Getting married in the Palace of Westminster
I was absolutely delighted when Ali & Rory asked me to photograph their wedding at the Houses of Parliament (also know as the House of Commons or the Palace of Westminster) and even more so when they told me they had special permission from Black Rod to marry in St Mary’s Undercroft which is usually off limits, this is a small chapel under Parliament that is one of only two surviving parts of the original medieval building (the other being Westminster Hall). Ali works in the Palace of Westminster which allowed her to marry here. I’ve visited the Palace of Westminster several times when I worked a press photographer, often on visits arranged by MPs, but this was my first wedding here.
I arrived to photograph Ali getting ready at the County Hall hotel on the opposite side of the river Thames, she had chosen this as it was easy to get a cab across Westminster bridge to arrive at the Houses of Parliament in a few minutes, in theory anyway! What she didn’t reckon for was a protest taking place outside Parliament that meant she had to get out and walk instead.
These are absolutely wonderful – thank you so much. We must have sat and gone through the whole lot at least five times now, with friends/family and there were so many ‘ooh’s’, ‘ah’s’ and ‘gasps’ which is a sure sign they are a hit. We are incredibly glad we chose you to be our wedding photographer, and are delighted you were able to capture so many brilliant raw moments from the day which will help us cement those memories forever – Ali & Rory, wedding at The Houses of Parliament.
The Chapel of St Mary’s undercroft wedding ceremony – Houses of Parliament.
After passing through security I collected a permit from Black Rod which would allow me to photograph the wedding ceremony in St Mary’s undercroft chapel which has a strict no photography policy, my permit with a wax seal looked very impressive. The Chapel is accessed down a staircase from Westminster Hall.
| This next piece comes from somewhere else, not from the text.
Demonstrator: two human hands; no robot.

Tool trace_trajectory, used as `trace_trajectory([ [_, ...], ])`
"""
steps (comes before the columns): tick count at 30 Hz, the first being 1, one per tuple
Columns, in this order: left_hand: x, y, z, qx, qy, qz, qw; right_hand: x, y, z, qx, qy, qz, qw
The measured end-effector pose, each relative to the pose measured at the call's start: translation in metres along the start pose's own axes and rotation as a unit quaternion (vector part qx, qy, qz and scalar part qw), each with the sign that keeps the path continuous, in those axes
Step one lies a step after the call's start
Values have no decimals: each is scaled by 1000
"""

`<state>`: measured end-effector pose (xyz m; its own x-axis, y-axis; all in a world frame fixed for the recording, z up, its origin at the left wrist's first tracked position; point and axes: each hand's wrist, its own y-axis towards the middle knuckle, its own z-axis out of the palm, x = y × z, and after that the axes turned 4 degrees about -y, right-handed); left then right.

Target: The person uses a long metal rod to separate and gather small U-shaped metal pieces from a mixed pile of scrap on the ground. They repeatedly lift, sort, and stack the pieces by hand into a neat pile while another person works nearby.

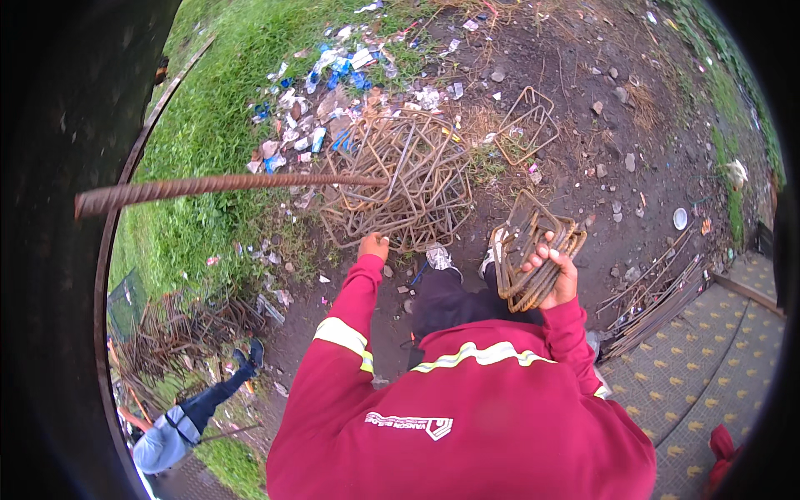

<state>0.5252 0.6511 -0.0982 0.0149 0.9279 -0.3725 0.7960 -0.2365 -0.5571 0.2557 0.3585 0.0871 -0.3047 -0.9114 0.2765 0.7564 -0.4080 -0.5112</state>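
Observation:
A bundle of rusty square rebar stirrups [533,225] is gripped in my right hand [557,271], its fingers wrapped over their bars. On the ground ahead lies a tangled heap of similar stirrups [417,158]. My left hand [375,245] is at the heap's near edge, fingers closed on the bar of one stirrup. Part of that grip is hidden by the back of the hand. Two loose stirrups [528,125] lie on the soil to the right of the heap.
A thick ribbed rebar [225,185] crosses from the left to above the heap. Litter [333,75] is scattered beyond. Thin rods [658,300] lie near patterned sheeting [708,358] at right. Another person [175,433] is at lower left, near more rusty bars [187,329].

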Motion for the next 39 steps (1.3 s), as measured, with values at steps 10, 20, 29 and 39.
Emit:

The chapel was started by King Edward I in 1297, there is some amazing history here and it felt a real honour to be photographing a wedding ceremony in the chapel. Various fires destroyed most of the Palace of Westminster with just the chapel and Westminster Hall surviving.
I caught up with Rory in the chapel before the ceremony, he composed the music for Ali to walk down the aisle to. During the ceremony I was thankful of the totally silent shutter on my Fujifilm X-Pro 3 cameras that allows me to capture the ceremony without any intrusion. I had a set position for most of the ceremony tucked away at the front and was also given permission to move to photograph the readings, I don’t like to move around much during the ceremony anyway as my presence should not distract from the proceedings.
Member’s dining room, House of Commons
The wedding breakfast took place in the Member’s dining room in the House of Commons, this is a very impressive room that can seat 170 guests.
Evening reception in the Terrace Pavilion
After the wedding breakfast Ali and Rory took me on a tour of the Palace of Westminster, by this time all the tourists had left leaving the building to just us. They then headed to the Terrace Pavilion to join the guests for the party which went on well into the night. Rory joined the band for a couple of songs to play guitar.
It was a surreal experience leaving at the end of the night as I made my way back through the Palace of Westminster on my own and stood for a few minutes admiring the amazing architecture in Westminster Hall which was now empty and silent before making my way back to St Pancras for my train home.